Game of Thrones Monologues

by shakespearerunaway



Category: Game of Thrones (TV)
Genre: Gen, No Plot/Plotless, Poetry, monologues
Language: English
Status: Completed
Published: 2020-05-14
Updated: 2020-05-13
Packaged: 2021-03-02 23:29:18
Rating: Teen And Up Audiences
Warnings: Graphic Depictions Of Violence, Major Character Death
Chapters: 10
Words: 2,789
Publisher: archiveofourown.org
Story URL: https://archiveofourown.org/works/24175135
Author URL: https://archiveofourown.org/users/shakespearerunaway/pseuds/shakespearerunaway
Summary: Poems and monologues I've written for characters in Game of Thrones.
Comments: 4
Kudos: 4





	1. Home

**Author's Note:**

> I wrote these sporadically when I was in high school and initially posted it on wattpad, but I closed my account there and decided transferred them here.

**Summary for the Chapter:**

> (Sansa; Season 2-3)

What is home? King's Landing? It is but a prison, I am forced to rot in.

Winterfell? Winterfell is burnt to the ground. Nothing anymore. Just ashes and lost memories.

What is home?

Home is Lady, licking my fingers and me brushing her beautiful fur.

Home is Father, kissing my forehead, telling me he'll always be there. He lied, though.

Home is Mother, fixing my hair and telling me tales of her days in Riverrun. It bored me sometimes, but it gave me a sense of comfort somehow.

Home is Robb, letting me sleep in his bed with him whenever I would have fearful nights. Then he would run his fingers through my hair and say "It's alright. I'm here, Sansa."

Home is Jon's rare smiles and husky laughs whenever he would speak. I never really told him I noticed those little things about him. And I never will.

Home is Arya's filthy pranks on the whole family, especially me. It was absolutely irritating but my day wouldn't be complete without them.

Home is Bran, climbing every tower, everyday and Mother worrying about him slipping or falling. A fearless wolf he is. I would give anything to have him in my arms right now.

Home is Rickon, running around the halls of Winterfell, screaming the utmost silliest things.

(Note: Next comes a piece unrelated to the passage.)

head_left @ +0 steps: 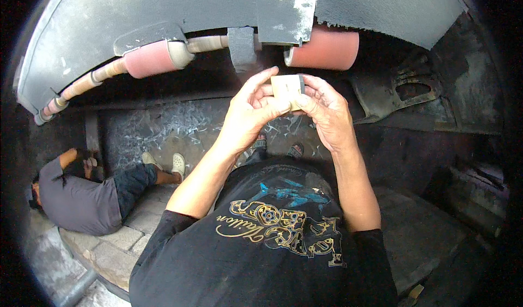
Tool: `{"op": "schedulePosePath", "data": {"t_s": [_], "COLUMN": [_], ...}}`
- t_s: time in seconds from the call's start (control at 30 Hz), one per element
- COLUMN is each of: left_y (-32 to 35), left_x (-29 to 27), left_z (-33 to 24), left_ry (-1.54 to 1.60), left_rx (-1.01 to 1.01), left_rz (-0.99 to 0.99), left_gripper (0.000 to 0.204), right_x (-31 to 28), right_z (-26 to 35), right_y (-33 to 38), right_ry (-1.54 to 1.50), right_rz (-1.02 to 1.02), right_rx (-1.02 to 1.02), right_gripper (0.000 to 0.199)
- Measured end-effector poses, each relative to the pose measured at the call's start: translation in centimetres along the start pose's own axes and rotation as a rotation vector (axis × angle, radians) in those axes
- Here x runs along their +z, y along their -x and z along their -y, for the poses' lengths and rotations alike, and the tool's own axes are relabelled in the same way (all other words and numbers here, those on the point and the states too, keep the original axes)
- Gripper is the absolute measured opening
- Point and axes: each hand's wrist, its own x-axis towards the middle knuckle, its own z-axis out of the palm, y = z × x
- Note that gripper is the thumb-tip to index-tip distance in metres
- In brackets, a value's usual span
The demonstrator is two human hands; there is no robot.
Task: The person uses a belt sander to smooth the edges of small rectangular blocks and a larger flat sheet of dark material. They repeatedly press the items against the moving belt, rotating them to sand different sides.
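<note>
A co-worker (81,198) in a dark grey shirt is sitting or crouching at the far left, with pale clogs (178,164) resting near whitish scraps on the dark floor (122,149). Above, a long shaft (111,69) is running under a grey cover (218,7) and carrying a pinkish drum (150,59). Next along, a grey bracket (242,48) is hanging below the cover. In the middle, the person's left hand (251,105) is pinching a small pale block (284,89), its thumb pressing the front face while the other fingers are curling around the left side. The block is showing a dark strip along its right edge. There the right hand (328,110) is pinching it too, thumb lying on the front and fingers bending behind. A red drum (327,50) is sitting just above the block, apart from it. Farther right, a dark metal piece (381,97) is showing an oval hole.
</note>
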Motion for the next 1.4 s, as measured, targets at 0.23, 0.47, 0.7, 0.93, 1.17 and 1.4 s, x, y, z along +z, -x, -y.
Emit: {"op": "schedulePosePath", "data": {"t_s": [0.23,0.47,0.7,0.93,1.17,1.4], "left_y": [-1.8,-0.9,0.3,0.1,-2.0,-0.7], "left_x": [0.4,1.0,1.1,0.7,0.5,1.5], "left_z": [-0.2,-0.6,-1.2,-0.4,-0.4,-0.6], "left_ry": [0.052,-0.031,-0.062,0.001,0.071,-0.012], "left_rx": [-0.001,0.105,0.188,-0.013,-0.045,0.088], "left_rz": [-0.070,-0.055,0.038,-0.025,-0.053,-0.062], "left_gripper": [0.054,0.060,0.076,0.066,0.056,0.065], "right_x": [-0.8,0.0,0.6,0.3,-0.4,-0.1], "right_z": [0.2,1.0,1.9,0.5,0.9,1.3], "right_y": [-1.8,-1.1,1.0,0.5,-2.1,-0.5], "right_ry": [0.124,0.101,-0.057,-0.001,0.171,0.069], "right_rz": [0.009,-0.055,0.015,-0.024,-0.017,-0.041], "right_rx": [0.049,-0.071,-0.106,0.060,0.126,-0.035], "right_gripper": [0.038,0.045,0.049,0.044,0.038,0.043]}}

Home is sleeping to the sounds of Lady, Nymeria, Grey Wind, Ghost, Summer and Shaggydog howling at the bright moon, I loved to stare at before I go to bed.

That is Home. But Home is gone now. Home is nothing but a memory I can only look back on.

Never to live it again.


	2. I Know

**Summary for the Chapter:**

> (Jojen; Season 3-4)

I know, I know.

You don't have to remind me. I know my fate. I've known it since I was a child. It had taken me years to accept it. Even more to hide it from the ones I love.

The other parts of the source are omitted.